The -L flag is user-specific (depends on the $HOME variable), code-set specific, and locale-specific (depends on the $LANG variable). It means that you must define the character range for specific users, code sets, and locales. If the $HOME/.trregexrc/$CODESET file does not exist for a specific user or locale, the file is automatically generated when you specify the -L flag.

-s Removes all but the first character in a sequence of repeated characters. Character sequences specified by String1 are removed from standard input before translation, and character sequences specified by String2 are removed from standard output.
String1 Specifies a string of characters.
String2 Specifies a string of characters.

Exit Status

This command returns the following exit values:

0
All input was processed successfully.
>0
An error occurred.

Examples

  1. To transform braces into parentheses, enter the following command:
    tr '{}' '()' < textfile > newfile
    This transforms each { (left brace) to ( (left parenthesis) and each } (right brace) to ) (right parenthesis). All other characters remain unchanged.
  2. To transform braces into brackets, enter the following command:
    tr '{}' '\[]' < textfile > newfile
    This transforms each { (left brace) to [ (left bracket) and each } (right brace) to ] (right bracket). The left bracket must be entered with a \ (backslash) escape character.
  3. To transform lowercase characters to uppercase, enter the following command:
    tr 'a-z' 'A-Z' < textfile > newfile
  4. To create a list of words in a file, enter the following command:
    tr -cs '[:lower:][:upper:]' '[\n*]' < textfile > newfile
    This transforms each sequence of characters other than lowercase letters and uppercase letters into a single newline character.

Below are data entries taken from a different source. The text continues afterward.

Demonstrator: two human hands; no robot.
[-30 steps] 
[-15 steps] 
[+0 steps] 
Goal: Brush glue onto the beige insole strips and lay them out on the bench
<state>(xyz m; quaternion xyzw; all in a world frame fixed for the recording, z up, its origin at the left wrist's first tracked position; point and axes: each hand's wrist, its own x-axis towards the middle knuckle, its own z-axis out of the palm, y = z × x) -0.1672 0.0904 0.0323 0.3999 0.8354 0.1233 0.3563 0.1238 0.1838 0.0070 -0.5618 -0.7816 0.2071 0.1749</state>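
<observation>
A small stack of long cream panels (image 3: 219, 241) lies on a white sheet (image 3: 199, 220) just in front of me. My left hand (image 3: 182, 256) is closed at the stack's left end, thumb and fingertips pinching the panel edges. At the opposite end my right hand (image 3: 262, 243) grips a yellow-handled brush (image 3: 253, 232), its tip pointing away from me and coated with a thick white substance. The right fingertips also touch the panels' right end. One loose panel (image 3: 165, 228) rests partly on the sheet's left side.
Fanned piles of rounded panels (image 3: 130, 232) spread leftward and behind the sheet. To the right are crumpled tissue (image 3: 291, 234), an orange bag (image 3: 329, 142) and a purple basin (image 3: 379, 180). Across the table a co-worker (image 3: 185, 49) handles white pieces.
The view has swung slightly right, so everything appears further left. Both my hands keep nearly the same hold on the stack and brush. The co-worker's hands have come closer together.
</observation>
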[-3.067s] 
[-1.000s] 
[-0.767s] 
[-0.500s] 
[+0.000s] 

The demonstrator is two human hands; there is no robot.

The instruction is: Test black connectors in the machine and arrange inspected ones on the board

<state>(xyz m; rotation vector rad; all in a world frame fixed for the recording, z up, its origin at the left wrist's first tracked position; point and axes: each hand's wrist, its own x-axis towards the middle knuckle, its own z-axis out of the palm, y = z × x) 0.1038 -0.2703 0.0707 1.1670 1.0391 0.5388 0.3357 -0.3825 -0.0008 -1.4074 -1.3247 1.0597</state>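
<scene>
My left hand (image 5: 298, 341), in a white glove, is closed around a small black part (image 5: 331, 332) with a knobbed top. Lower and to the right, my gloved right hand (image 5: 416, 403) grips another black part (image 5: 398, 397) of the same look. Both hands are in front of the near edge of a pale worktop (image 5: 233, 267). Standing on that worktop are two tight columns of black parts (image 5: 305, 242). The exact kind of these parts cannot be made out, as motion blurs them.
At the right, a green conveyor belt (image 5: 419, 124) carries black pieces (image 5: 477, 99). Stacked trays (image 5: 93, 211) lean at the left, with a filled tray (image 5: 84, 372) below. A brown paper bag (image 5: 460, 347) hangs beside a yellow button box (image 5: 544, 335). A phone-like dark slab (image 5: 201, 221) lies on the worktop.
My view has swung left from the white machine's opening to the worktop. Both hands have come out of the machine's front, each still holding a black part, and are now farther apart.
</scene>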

The * (asterisk) causes the tr command to repeat the new line character enough times to make the second string as long as the first string.
  5. To delete all NULL characters from a file, enter the following command:
    tr -d '\0' < textfile > newfile
  6. To replace every sequence of one or more new lines with a single new line, enter the following command:
    tr -s '\n' < textfile > newfile
    OR
    tr -s '\012' < textfile > newfile
  7. To replace every nonprinting character, other than valid control characters, with a ? (question mark), enter the following command:
    tr -c '[:print:][:cntrl:]' '[?*]' < textfile > newfile
    This scans a file created in a different locale to find characters that are not printable characters in the current locale.
  8. To replace every sequence of characters in the <space> character class with a single # character, enter the following command:
    tr -s '[:space:]' '[#*]'
  9. To define a character range for a specific locale, enter the following command:
    LANG=ES_ES tr -L a-z A-Z abcdefghijklmnopqrstuvwxyz ABCDEFGHIJKLMNOPQRSTUVWXYZ
    This command defines the a-z and A-Z character ranges for the ES_ES (Spanish_Spain) locale.
  10. To delete a character range for a specific locale, enter the following command:
    LANG=ES_ES tr -L a-z A-Z